* [DATASET ENTRIES]
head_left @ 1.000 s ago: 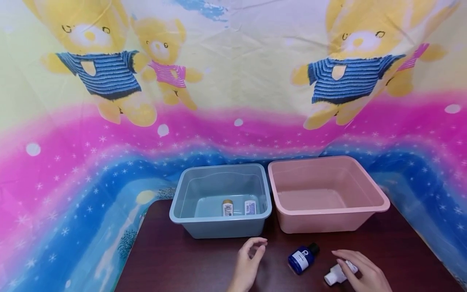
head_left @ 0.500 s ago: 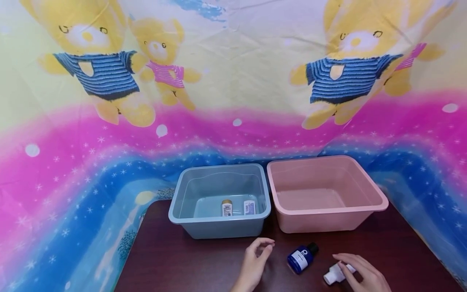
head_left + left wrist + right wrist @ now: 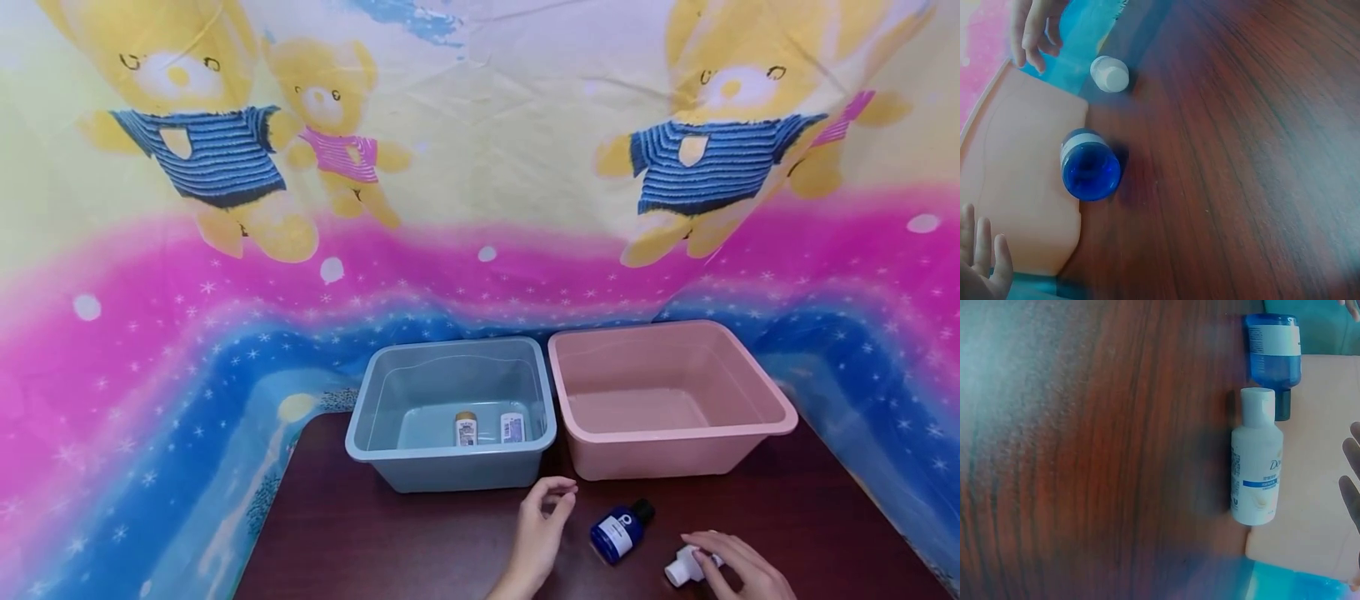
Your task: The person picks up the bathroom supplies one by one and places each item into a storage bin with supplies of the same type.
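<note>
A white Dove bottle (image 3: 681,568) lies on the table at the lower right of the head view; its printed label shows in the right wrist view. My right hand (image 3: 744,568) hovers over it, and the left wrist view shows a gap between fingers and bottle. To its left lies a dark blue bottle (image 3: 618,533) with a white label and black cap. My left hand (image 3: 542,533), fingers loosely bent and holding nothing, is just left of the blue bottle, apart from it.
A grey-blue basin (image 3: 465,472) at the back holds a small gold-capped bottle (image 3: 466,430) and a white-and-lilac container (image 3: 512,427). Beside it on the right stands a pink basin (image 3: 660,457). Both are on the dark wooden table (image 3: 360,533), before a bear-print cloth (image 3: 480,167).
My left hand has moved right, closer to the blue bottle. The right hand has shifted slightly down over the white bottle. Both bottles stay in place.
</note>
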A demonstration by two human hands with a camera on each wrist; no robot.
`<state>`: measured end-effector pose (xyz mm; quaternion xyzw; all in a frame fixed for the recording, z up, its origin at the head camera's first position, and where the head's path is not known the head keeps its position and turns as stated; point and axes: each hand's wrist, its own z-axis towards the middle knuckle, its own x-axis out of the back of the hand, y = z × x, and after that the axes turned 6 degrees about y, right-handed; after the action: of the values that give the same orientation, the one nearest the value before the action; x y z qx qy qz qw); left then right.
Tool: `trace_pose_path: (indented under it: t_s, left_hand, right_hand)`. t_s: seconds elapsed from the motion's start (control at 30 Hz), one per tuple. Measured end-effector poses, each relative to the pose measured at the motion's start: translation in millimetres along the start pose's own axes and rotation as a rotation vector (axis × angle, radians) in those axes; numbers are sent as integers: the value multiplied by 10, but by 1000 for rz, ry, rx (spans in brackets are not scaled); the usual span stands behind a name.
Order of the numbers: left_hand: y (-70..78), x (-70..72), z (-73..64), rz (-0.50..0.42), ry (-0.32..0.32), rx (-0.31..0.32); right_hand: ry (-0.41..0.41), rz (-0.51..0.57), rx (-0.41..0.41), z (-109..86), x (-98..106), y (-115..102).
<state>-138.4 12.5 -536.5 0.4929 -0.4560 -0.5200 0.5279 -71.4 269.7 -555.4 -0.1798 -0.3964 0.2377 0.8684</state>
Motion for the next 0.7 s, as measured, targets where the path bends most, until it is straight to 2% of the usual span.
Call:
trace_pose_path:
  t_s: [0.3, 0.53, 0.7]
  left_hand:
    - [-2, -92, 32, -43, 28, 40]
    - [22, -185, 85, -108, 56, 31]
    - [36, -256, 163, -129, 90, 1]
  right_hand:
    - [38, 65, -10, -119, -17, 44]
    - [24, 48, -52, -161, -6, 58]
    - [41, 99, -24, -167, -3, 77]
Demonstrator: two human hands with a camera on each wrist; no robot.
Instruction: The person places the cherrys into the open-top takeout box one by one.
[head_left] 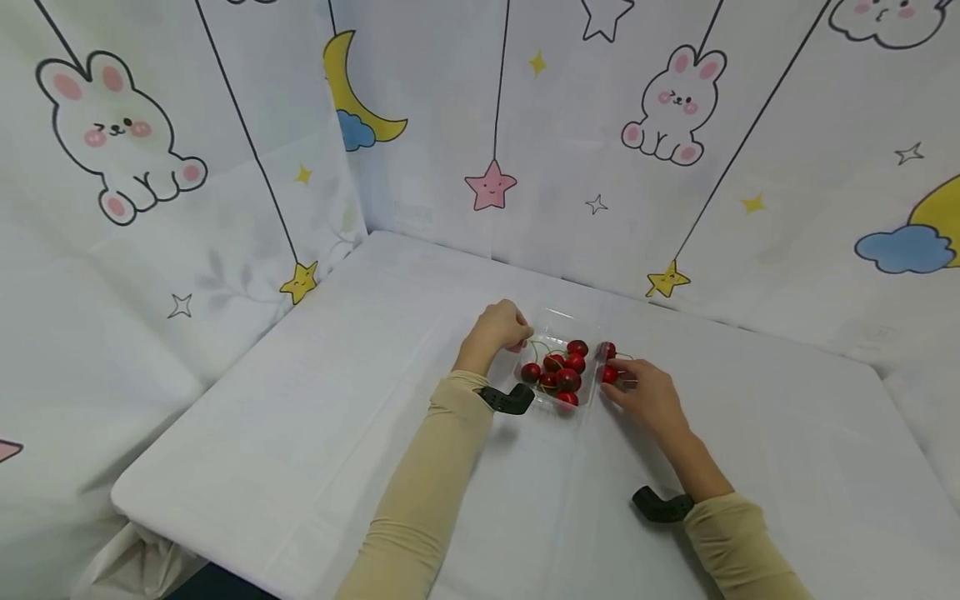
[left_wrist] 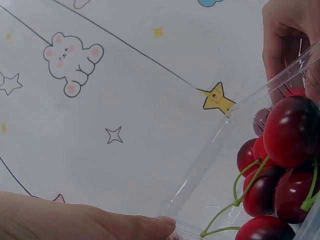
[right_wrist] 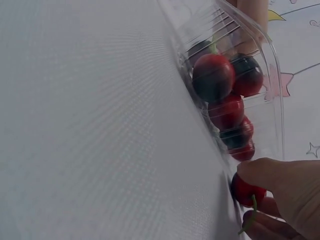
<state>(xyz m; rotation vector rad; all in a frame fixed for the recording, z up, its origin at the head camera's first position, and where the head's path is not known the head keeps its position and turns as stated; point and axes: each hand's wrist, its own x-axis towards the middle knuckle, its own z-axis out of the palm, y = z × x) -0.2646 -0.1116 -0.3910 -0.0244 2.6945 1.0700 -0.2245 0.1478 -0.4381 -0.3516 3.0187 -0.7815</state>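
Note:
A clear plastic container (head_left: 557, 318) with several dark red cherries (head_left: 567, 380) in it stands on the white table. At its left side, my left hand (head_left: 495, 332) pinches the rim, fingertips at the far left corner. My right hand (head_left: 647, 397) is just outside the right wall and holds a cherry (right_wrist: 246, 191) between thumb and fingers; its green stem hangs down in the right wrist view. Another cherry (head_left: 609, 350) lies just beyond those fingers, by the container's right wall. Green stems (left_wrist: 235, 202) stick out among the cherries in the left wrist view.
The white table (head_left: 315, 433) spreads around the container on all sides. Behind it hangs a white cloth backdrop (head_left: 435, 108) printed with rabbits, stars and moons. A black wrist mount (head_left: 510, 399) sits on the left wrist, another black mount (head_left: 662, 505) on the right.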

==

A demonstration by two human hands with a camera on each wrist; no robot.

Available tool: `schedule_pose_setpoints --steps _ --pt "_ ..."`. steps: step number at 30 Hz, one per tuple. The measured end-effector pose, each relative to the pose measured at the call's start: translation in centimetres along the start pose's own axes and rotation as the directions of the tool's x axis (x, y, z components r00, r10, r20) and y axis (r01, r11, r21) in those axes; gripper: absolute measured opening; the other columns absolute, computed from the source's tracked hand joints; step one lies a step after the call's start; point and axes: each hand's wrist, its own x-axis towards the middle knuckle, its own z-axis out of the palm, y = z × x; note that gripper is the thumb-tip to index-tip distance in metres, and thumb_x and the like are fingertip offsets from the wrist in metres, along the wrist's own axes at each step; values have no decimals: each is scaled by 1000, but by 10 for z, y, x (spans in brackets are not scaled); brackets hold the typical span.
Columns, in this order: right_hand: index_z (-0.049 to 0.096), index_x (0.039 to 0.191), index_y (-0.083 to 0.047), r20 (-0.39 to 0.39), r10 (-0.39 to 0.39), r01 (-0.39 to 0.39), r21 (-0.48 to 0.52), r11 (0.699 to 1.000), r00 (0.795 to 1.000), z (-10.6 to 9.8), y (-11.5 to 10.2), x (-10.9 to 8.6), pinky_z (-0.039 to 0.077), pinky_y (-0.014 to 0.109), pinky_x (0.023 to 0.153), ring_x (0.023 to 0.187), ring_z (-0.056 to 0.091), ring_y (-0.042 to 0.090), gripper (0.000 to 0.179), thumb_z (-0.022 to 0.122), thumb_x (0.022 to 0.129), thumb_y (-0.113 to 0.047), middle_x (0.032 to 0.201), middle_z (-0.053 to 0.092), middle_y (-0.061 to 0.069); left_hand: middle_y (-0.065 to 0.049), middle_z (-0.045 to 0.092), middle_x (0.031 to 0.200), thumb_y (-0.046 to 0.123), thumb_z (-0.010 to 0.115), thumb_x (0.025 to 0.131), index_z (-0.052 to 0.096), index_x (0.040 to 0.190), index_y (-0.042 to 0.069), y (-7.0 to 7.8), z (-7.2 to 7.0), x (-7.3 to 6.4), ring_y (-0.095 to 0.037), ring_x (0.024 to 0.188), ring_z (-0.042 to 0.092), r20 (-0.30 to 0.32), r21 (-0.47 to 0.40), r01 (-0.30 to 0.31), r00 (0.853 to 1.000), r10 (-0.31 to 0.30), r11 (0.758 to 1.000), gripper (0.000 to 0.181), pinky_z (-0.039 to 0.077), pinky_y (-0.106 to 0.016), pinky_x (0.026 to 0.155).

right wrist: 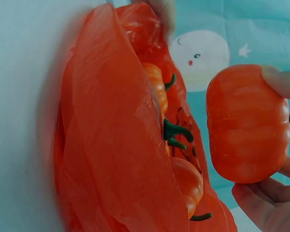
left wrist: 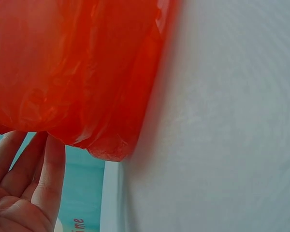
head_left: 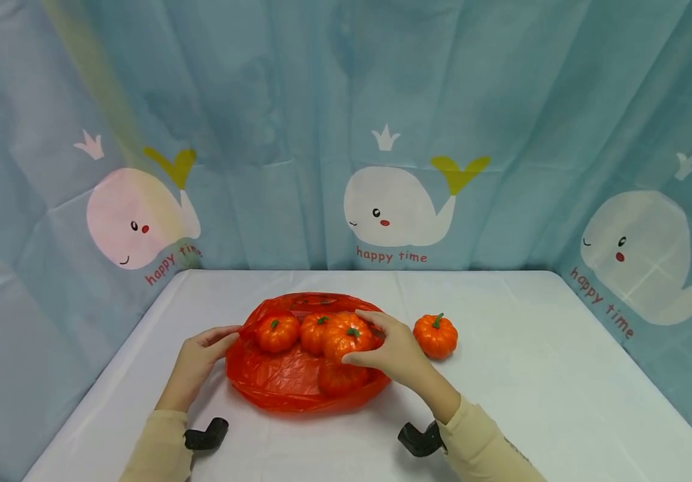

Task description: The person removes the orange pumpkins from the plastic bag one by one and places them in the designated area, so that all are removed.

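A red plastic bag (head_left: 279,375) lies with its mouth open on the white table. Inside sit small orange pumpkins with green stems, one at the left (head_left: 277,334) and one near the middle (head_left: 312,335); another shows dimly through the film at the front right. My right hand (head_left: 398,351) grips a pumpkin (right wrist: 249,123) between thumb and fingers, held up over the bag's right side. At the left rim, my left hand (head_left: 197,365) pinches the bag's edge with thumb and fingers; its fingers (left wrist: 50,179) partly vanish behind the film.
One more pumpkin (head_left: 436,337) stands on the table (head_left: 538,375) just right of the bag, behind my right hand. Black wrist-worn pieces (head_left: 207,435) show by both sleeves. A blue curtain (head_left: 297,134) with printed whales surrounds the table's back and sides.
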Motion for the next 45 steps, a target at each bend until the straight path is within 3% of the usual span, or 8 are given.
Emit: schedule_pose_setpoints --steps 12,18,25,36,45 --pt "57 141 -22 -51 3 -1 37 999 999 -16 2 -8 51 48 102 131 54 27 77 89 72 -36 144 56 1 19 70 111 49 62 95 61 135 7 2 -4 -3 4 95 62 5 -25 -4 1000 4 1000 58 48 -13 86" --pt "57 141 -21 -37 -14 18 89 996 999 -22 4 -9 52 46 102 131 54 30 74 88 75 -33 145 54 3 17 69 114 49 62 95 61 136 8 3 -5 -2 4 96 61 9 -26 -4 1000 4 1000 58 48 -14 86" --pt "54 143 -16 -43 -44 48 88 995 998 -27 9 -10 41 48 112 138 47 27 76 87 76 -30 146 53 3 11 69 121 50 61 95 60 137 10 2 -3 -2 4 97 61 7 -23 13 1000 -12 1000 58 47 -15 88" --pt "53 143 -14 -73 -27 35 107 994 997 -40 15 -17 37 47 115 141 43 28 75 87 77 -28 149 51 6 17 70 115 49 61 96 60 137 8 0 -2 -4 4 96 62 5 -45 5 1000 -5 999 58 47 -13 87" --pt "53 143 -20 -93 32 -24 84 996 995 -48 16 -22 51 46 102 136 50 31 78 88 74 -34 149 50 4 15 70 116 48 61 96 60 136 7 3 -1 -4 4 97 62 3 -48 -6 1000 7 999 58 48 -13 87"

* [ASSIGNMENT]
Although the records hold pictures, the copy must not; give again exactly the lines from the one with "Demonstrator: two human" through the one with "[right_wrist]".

* [RESPONSE TO THIS TASK]
Demonstrator: two human hands with a camera on each wrist; no robot.
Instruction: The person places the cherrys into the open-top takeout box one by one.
[head_left] 
[left_wrist] 
[right_wrist] 

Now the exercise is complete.